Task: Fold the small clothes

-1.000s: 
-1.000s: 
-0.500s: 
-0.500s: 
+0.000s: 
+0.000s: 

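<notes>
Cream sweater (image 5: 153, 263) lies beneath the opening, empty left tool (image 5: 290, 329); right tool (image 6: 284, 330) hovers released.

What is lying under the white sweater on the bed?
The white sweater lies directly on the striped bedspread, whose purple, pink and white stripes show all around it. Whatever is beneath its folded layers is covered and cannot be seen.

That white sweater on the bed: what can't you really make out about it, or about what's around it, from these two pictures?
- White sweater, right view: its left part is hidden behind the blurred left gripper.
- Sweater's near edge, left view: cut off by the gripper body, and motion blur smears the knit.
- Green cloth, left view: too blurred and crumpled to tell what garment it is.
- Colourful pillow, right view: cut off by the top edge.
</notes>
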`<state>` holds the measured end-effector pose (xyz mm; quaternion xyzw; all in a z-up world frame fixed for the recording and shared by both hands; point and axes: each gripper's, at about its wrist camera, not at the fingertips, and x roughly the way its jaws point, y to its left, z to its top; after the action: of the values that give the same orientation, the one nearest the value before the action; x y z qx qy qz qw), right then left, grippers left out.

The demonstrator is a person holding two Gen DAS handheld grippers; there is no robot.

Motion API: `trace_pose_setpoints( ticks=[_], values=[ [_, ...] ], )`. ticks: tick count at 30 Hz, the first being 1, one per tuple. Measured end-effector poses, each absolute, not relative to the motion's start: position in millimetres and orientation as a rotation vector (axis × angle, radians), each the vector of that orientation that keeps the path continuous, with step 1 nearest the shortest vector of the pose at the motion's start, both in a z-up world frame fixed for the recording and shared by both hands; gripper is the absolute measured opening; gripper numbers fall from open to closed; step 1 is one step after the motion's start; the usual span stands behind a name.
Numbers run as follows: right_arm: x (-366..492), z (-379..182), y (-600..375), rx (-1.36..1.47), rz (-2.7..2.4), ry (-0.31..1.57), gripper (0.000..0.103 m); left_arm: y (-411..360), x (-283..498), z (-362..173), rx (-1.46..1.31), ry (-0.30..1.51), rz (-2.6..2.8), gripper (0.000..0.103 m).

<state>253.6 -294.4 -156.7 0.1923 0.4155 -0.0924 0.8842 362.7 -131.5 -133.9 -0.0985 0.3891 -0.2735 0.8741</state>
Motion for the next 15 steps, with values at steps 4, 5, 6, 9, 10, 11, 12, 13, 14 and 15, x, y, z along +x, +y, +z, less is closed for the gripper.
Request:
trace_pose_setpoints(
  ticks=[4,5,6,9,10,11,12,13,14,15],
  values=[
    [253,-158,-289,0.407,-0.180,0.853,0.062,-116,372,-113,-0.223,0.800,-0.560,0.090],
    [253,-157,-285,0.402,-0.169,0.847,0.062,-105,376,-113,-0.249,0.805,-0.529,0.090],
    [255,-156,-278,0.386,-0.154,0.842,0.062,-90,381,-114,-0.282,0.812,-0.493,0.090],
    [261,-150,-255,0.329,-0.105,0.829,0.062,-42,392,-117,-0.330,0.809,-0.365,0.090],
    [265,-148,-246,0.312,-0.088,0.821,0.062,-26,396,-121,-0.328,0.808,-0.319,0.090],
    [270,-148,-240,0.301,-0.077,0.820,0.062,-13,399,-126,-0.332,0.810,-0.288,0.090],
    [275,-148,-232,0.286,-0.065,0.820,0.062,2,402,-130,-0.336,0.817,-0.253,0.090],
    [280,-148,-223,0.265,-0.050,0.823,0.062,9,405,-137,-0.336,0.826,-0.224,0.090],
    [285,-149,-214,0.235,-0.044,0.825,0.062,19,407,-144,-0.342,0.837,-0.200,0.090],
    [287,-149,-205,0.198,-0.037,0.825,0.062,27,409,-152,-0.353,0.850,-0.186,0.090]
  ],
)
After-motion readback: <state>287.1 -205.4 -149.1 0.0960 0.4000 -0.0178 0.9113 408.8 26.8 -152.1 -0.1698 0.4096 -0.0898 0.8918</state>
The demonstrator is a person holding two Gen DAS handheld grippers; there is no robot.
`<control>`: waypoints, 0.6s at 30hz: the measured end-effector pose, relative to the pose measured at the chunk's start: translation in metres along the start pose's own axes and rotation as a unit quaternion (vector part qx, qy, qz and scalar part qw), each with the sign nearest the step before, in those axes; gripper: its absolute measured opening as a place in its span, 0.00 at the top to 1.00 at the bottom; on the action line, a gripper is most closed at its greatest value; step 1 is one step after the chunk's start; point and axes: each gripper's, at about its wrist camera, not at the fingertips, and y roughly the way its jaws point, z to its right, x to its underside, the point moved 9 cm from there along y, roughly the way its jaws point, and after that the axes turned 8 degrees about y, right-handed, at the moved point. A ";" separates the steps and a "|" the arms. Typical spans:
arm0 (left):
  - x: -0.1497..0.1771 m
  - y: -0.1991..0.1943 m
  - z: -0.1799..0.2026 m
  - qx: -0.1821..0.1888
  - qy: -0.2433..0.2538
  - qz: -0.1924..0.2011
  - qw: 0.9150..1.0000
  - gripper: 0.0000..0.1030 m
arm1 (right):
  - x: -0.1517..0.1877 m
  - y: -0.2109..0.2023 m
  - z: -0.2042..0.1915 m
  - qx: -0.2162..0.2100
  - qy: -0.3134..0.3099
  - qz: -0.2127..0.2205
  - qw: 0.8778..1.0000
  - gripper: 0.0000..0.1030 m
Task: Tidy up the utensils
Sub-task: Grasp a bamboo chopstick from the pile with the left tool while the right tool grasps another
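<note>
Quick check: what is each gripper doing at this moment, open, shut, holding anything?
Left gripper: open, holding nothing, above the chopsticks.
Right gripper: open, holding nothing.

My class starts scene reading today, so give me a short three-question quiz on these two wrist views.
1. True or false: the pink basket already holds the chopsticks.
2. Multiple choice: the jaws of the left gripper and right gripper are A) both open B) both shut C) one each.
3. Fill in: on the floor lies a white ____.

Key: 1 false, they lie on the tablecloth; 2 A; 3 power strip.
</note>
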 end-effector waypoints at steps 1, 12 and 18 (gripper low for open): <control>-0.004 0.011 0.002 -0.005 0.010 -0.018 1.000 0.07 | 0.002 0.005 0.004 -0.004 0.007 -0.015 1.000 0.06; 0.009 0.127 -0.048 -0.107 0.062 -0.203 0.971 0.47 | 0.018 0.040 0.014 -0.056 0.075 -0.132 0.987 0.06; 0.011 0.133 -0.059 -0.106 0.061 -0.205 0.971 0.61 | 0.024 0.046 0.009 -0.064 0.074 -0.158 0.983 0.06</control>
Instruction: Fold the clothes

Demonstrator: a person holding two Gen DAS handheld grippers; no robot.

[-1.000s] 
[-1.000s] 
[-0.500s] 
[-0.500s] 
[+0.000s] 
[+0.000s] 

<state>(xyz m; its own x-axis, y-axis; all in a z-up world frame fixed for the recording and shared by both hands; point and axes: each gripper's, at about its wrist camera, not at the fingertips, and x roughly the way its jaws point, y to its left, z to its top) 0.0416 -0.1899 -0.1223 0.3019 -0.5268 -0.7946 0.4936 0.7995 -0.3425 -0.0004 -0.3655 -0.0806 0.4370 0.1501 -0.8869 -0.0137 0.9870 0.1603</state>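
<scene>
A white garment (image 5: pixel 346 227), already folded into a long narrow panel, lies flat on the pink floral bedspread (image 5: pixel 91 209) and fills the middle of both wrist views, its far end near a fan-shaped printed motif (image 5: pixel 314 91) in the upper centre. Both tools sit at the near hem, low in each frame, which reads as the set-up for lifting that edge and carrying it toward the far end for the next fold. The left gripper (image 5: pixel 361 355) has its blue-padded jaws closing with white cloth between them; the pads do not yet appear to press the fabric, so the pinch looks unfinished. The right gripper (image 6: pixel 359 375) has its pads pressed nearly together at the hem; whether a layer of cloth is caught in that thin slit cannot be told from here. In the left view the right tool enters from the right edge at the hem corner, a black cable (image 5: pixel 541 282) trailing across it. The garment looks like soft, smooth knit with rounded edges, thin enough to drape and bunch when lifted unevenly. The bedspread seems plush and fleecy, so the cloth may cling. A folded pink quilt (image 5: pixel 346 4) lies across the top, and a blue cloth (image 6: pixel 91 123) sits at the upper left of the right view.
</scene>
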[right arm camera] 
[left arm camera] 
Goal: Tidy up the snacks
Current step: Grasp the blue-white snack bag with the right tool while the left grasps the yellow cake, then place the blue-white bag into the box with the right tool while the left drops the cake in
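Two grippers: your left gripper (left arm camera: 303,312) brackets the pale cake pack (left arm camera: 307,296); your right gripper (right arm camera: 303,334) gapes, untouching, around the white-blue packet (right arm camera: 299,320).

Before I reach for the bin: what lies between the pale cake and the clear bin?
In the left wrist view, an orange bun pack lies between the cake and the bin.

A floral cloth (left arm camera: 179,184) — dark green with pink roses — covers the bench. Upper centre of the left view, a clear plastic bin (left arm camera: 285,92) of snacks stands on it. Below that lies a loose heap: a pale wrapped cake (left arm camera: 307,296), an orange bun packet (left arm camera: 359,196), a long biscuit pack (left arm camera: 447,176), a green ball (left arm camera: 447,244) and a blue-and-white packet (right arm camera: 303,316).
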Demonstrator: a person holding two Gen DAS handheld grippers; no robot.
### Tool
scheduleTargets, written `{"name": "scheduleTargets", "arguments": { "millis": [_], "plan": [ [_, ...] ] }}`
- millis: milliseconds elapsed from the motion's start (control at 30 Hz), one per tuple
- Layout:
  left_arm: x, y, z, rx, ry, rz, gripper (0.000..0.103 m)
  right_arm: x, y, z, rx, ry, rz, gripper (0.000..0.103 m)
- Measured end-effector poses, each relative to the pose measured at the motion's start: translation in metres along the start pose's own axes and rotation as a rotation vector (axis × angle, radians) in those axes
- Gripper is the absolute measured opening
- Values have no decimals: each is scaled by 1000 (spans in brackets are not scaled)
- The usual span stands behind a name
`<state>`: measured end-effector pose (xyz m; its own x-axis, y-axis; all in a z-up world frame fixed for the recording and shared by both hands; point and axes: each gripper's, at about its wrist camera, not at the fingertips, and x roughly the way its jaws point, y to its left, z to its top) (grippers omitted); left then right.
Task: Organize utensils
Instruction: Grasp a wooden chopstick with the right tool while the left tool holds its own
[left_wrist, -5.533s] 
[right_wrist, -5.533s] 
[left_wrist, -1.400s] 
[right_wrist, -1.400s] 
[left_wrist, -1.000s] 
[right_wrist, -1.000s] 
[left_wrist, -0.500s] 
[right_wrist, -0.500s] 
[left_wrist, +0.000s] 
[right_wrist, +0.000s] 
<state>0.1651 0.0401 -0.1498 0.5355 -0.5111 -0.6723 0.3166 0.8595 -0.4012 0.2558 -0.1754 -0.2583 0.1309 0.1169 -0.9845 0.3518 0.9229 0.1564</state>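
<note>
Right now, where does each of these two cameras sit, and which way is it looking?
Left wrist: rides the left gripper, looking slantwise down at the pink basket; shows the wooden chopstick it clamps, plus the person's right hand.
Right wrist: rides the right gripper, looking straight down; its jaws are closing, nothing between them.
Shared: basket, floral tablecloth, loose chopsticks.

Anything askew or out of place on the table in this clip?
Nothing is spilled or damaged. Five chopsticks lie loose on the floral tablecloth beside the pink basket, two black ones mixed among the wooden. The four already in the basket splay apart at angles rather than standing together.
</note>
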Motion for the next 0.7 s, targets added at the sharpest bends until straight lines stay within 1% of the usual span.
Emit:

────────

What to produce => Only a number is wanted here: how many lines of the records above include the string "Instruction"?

Exercise output => 2